Nesse sentido, a doutrina observa que “as manifestações da jurisprudência do Supremo Tribunal Federal sempre indicaram a impossibilidade de vinculação entre carreiras diversas, interditando que os estipêndios de uma determinada categoria correspondessem a um percentual de outro e, conseqüentemente, que o aumento concedido a uma fosse estendido à outra, impedindo ‘majorações de vencimentos em cadeia’. Assim, por exemplo, a vinculação, prevista em lei estadual, da alteração dos subsídios do Governador, do Vice-Governador e dos Secretários de Estado às propostas de fixação dos vencimentos dos servidores públicos em geral ofende o inciso XIII do art. 37. O que não se coaduna com a noção proibitiva do art. 37, XIII, é uma vinculação positiva, diferentemente da inserção de um limite, tornando o vencimento ou subsídio de uma carreira dependente de outra” (Wallace Paiva Martins Junior. Remuneração dos agentes públicos, São Paulo: Saraiva, 2009, pp. 133-136).

Insta observar que o atrelamento automático da revisão dos subsídios dos agentes políticos municipais aos vencimentos dos servidores públicos municipais é inconstitucional, pois a alteração dos valores devidos a estes implica a automática modificação dos subsídios dos agentes políticos, desconsiderando a diversidade do regime jurídico da remuneração dos agentes políticos municipais detentores de mandato eletivo e investidos em cargos comissionados, perceptível em seu perfil constante na Constituição Federal.

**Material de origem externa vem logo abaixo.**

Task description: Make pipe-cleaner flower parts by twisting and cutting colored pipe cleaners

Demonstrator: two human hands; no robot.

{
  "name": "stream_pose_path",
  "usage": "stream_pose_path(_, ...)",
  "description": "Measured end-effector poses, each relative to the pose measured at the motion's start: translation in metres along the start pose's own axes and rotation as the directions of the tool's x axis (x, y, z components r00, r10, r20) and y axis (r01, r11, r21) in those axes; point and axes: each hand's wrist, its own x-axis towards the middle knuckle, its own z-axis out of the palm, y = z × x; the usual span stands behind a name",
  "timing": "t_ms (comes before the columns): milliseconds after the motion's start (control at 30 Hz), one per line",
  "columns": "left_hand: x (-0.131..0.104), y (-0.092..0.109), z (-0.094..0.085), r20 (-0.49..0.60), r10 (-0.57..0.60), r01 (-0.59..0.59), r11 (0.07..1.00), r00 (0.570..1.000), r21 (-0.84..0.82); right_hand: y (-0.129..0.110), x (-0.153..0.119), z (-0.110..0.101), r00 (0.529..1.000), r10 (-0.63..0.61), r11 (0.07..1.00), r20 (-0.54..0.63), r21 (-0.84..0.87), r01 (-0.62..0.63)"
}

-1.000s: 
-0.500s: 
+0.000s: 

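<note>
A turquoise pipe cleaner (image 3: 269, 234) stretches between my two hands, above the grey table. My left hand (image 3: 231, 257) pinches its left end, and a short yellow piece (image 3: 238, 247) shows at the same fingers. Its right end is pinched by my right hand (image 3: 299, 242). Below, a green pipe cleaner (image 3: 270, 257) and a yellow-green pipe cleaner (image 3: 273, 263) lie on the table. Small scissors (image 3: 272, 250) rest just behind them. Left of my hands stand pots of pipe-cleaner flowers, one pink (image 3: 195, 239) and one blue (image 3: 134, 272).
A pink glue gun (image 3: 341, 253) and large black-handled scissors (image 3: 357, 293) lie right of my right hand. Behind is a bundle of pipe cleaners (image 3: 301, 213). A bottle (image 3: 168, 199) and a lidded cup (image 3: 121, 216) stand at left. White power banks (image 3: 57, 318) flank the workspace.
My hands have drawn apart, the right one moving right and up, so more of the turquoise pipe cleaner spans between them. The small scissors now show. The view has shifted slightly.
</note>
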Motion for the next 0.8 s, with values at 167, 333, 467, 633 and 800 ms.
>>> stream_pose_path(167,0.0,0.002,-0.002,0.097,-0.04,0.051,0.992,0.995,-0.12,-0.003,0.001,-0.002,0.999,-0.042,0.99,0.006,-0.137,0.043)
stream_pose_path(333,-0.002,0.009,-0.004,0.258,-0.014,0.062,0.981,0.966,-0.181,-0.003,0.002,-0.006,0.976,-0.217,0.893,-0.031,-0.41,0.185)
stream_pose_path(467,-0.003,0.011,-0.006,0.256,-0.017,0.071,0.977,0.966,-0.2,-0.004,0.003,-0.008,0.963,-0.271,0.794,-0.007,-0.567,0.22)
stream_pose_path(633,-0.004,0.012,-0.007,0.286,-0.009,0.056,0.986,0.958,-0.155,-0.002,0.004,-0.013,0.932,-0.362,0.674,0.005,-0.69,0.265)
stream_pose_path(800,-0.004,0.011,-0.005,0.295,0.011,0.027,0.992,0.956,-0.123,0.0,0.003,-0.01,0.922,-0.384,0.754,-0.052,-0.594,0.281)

Fértil é a jurisprudência ao censurar a vinculação do reajuste ou revisão dos subsídios de agentes políticos municipais a dos servidores públicos municipais:

CONSTITUCIONAL. AÇÃO DIRETA DE INCONSTITUCIONALIDADE. ART. 4º DA LEI Nº 11.894, DE 14 DE FEVEREIRO DE 2003. - A Lei Maior impôs tratamento jurídico diferenciado entre a classe dos servidores públicos em geral e o membro de Poder, o detentor de mandato eletivo, os Ministros de Estado e os Secretários Estaduais e Municipais. Estes agentes públicos, que se situam no topo da estrutura funcional de cada poder orgânico da União, dos Estados, do Distrito Federal e dos Municípios, são remunerados exclusivamente por subsídios, cuja fixação ou alteração é matéria reservada à lei específica, observada, em cada caso, a respectiva iniciativa (incisos X e XI do art. 37 da CF/88). - O dispositivo legal impugnado, ao vincular a alteração dos subsídios do Governador, do Vice-Governador e dos Secretários de Estado às propostas de refixação dos vencimentos dos servidores públicos em geral ofendeu o inciso XIII do art. 37 e o inciso VIII do art. 49 da Constituição Federal de 1988. Sobremais, desconsiderou que todos os dispositivos constitucionais versantes do tema do reajuste estipendiário dos agentes públicos são manifestação do magno princípio da Separação de Poderes. Ação direta de inconstitucionalidade procedente”(STF, ADI 3.491-RS, Tribunal Pleno, Rel. Min. Carlos Britto, 27-09-2006, v.u., DJ 23-03-2007, p. 71, RTJ 201/530).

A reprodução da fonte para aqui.